Either way, this was essentially my point. The on package RAM has a number of key benefits-- power certainly, but more important in a desktop is the fact that this memory is lower latency than going out to big bus of DIMMs, and it is equally accessible to all the on-chip computation units so there's no need to push GPU or Neural data across a PCIe bus or whatever, and then pull the results back.
If you try to pool external RAM into the Unified pool, then you'll have address dependent access profiles which really complicates how the system will handle memory.

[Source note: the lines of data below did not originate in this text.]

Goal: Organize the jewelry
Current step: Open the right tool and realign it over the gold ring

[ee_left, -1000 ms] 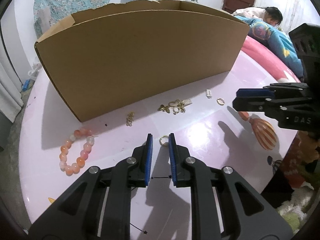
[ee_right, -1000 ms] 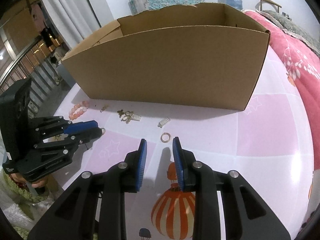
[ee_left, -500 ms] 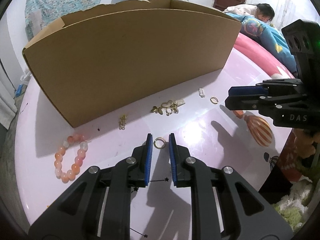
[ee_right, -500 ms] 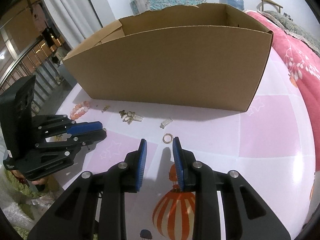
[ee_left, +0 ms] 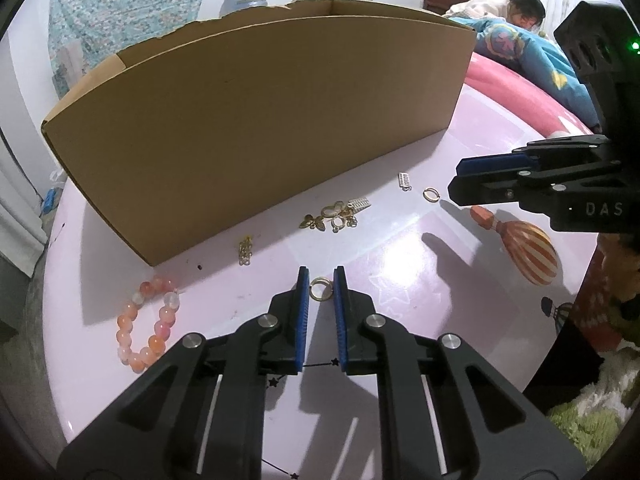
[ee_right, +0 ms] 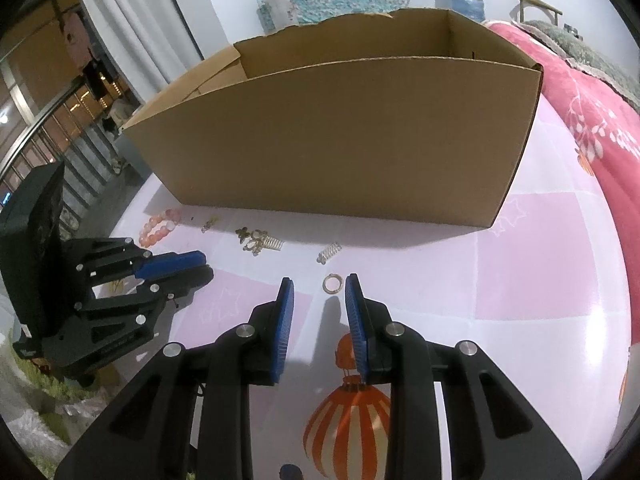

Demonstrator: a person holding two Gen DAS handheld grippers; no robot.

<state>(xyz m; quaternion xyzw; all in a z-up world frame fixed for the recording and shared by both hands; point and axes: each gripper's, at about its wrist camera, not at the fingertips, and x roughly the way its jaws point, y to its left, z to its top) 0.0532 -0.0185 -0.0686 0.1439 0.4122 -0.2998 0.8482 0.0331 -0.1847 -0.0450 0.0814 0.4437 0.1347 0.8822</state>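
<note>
My left gripper (ee_left: pixel 320 280) is open, its blue pads on either side of a small gold ring (ee_left: pixel 320 289) on the pink table. My right gripper (ee_right: pixel 319 286) is open, just behind a second gold ring (ee_right: pixel 332 282), which lies near its right pad. A cluster of gold charms (ee_left: pixel 334 216) (ee_right: pixel 260 240), a gold chain piece (ee_left: pixel 245 252), a silver clasp (ee_left: pixel 404 181) (ee_right: pixel 329 253) and an orange bead bracelet (ee_left: pixel 144 326) (ee_right: pixel 160 227) lie before the open cardboard box (ee_left: pixel 260 120) (ee_right: pixel 340 140).
The pink tablecloth (ee_right: pixel 540 272) has a striped balloon print (ee_left: pixel 528 252). The box takes up the far half of the table. A bed with a person lying on it (ee_left: pixel 516 12) is beyond the table on the right. The table edge is close at left and right.
My left gripper has moved forward so the gold ring now sits between its fingertips. My right gripper has edged closer to the second ring and opened wider.
</note>
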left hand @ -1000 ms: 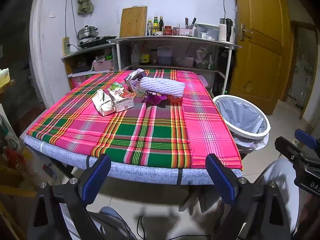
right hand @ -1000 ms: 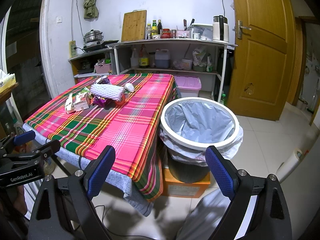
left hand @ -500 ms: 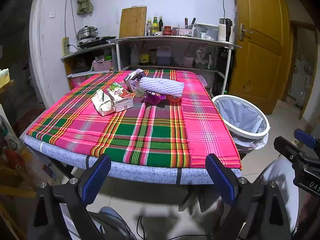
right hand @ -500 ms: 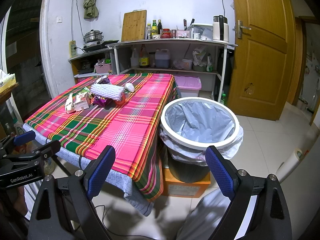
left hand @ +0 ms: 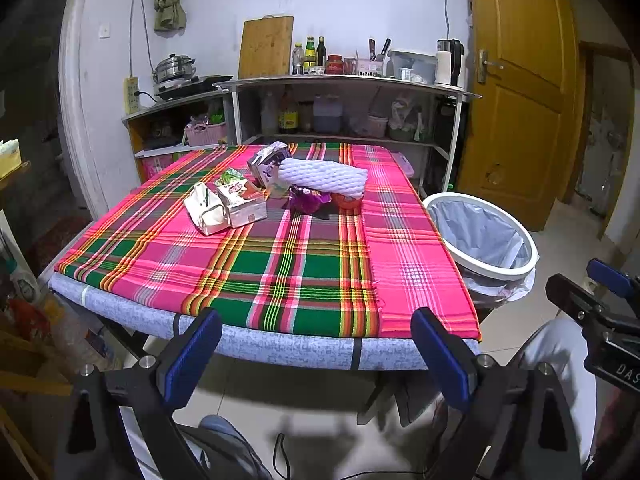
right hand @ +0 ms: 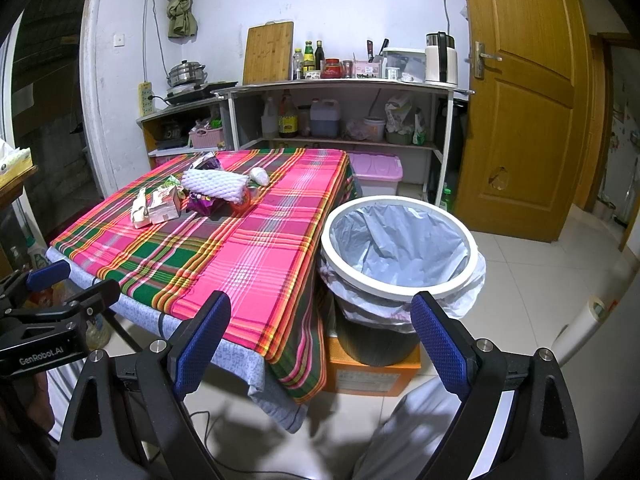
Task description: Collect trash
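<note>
- Foam netting, white and puffy, makes up the biggest piece of rubbish: the foam sleeve (left hand: 322, 175) lies across the far middle of the plaid tablecloth (left hand: 280, 272), resting on other scraps. It looks feather-light and squashy; I'd pinch it near one end, where the mesh should give and not slip.
- Just left of it sit two crushed drink cartons, the pale carton (left hand: 206, 209) and the printed carton (left hand: 242, 204), touching each other. Thin card, likely empty and light; a folded top ridge seems the surest place to nip.
- Behind the sleeve leans a purple-and-white box (left hand: 267, 163), also cardboard, dented already.
- Under the sleeve's near side are a purple wrapper (left hand: 307, 202) and a red-orange scrap (left hand: 347, 200). Both look like thin film, slick and crinkly; a raised crease would be the spot to grab.
- From the right-hand view a small white lump (right hand: 259, 176) shows beyond the sleeve; I cannot tell what it is.
- Left gripper (left hand: 316, 356) hangs off the table's near edge, jaws spread wide, holding nothing.
- Right gripper (right hand: 320, 340) is likewise spread and empty, near the table corner and facing the lined bin (right hand: 400, 240), which stands just beside the table on an orange box (right hand: 372, 376).
- All the rubbish is well apart from both grippers, so nothing is collected yet.
</note>
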`<action>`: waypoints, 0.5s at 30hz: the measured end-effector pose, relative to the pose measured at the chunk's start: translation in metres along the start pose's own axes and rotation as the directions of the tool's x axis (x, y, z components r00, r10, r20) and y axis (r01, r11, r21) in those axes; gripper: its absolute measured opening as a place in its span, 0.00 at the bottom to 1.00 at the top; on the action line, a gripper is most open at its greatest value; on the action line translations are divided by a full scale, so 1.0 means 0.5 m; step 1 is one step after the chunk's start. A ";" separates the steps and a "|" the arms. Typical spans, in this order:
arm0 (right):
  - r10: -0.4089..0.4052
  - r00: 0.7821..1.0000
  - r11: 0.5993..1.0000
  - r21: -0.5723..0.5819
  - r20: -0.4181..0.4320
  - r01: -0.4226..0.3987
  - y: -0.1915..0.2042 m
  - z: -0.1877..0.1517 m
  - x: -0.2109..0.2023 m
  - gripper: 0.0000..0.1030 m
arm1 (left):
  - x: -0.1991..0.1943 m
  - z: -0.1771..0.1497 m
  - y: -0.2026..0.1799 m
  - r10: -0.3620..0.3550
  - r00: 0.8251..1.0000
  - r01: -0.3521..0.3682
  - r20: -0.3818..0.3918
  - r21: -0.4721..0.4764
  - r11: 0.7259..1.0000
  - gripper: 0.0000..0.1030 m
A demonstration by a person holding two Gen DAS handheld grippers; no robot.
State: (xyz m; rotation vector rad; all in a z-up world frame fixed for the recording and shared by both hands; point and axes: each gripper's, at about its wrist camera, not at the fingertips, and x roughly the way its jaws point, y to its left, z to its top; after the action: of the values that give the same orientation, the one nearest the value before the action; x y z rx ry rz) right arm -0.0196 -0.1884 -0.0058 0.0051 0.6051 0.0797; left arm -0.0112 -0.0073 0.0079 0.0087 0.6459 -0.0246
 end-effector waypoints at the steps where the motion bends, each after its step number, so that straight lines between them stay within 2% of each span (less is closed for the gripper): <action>1: 0.000 1.000 1.000 0.000 0.000 0.000 0.000 -0.001 0.001 0.89 | -0.002 0.000 0.000 -0.001 1.000 0.001 0.001 0.000 1.000 0.94; 15: 0.000 1.000 1.000 -0.001 0.000 0.000 0.000 -0.001 0.000 0.89 | -0.006 0.003 0.002 -0.005 1.000 0.005 0.008 0.002 1.000 0.94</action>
State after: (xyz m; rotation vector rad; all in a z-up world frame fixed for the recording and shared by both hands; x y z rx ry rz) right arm -0.0199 -0.1883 -0.0062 0.0045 0.6046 0.0801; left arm -0.0127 -0.0061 0.0111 0.0090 0.6383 -0.0297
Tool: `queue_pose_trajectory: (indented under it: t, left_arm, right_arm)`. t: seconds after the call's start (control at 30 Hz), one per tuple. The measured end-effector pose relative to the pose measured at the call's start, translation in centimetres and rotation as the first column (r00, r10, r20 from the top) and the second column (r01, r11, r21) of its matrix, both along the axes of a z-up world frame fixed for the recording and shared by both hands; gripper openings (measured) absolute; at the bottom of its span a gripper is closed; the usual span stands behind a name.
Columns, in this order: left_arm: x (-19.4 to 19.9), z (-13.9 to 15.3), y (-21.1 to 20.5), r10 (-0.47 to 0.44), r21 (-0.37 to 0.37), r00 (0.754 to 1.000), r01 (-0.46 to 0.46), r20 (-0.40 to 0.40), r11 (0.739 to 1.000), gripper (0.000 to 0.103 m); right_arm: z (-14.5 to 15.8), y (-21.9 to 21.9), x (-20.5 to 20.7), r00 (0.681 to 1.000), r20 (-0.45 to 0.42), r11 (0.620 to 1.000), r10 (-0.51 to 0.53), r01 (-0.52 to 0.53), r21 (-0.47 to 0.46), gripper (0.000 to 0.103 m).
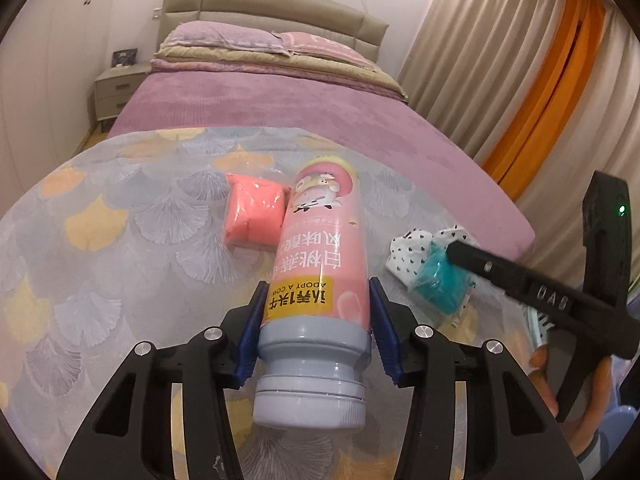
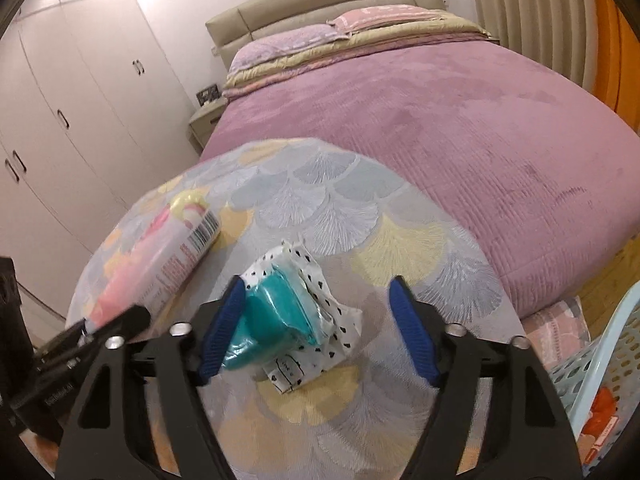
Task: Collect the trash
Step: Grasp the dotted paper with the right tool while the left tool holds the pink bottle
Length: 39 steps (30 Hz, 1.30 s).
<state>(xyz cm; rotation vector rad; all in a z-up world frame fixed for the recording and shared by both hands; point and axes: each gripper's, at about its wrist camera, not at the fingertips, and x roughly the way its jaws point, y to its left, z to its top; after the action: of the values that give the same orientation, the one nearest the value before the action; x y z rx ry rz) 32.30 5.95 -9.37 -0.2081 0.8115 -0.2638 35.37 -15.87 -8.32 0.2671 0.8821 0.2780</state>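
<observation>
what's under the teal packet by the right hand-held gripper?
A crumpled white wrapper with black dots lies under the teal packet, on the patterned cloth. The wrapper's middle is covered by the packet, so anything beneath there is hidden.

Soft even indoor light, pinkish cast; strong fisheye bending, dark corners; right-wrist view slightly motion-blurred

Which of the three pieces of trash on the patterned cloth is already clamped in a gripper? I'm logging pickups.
The pink bottle: the left gripper pinches it near its grey cap. The coral packet lies untouched, and the teal packet sits between the right gripper's open jaws.
</observation>
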Motion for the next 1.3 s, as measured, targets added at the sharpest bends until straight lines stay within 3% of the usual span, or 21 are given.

It seems more sensible to use off-package RAM as a distinct pool in the virtual memory stack. There's essentially two ways to look at it: you can think of package RAM as an L4 cache (or whatever) or you can think of the off package RAM essentially as a RAM-disk for swap. In the end, the difference is academic-- I'd imagine that the package would page less used memory off package, and page needed memory into the package.
This seems simpler than
@crazy dave 's idea of massive bandwidth to the off package RAM which would be necessary to prevent slowing down the workload depending on address if it was all treated as a massive unified pool. The cores would execute against the on-package RAM at all times, it would retain unified access to all cores. The cores wouldn't have direct access to off-package RAM, it would be paged into the package before it was accessed.
You might see a difference if you set all cores to calculating a parallel running sum of the entire address space, but I'd suspect that 256GB is a sufficiently large local workspace to not be a major bottleneck for most workloads.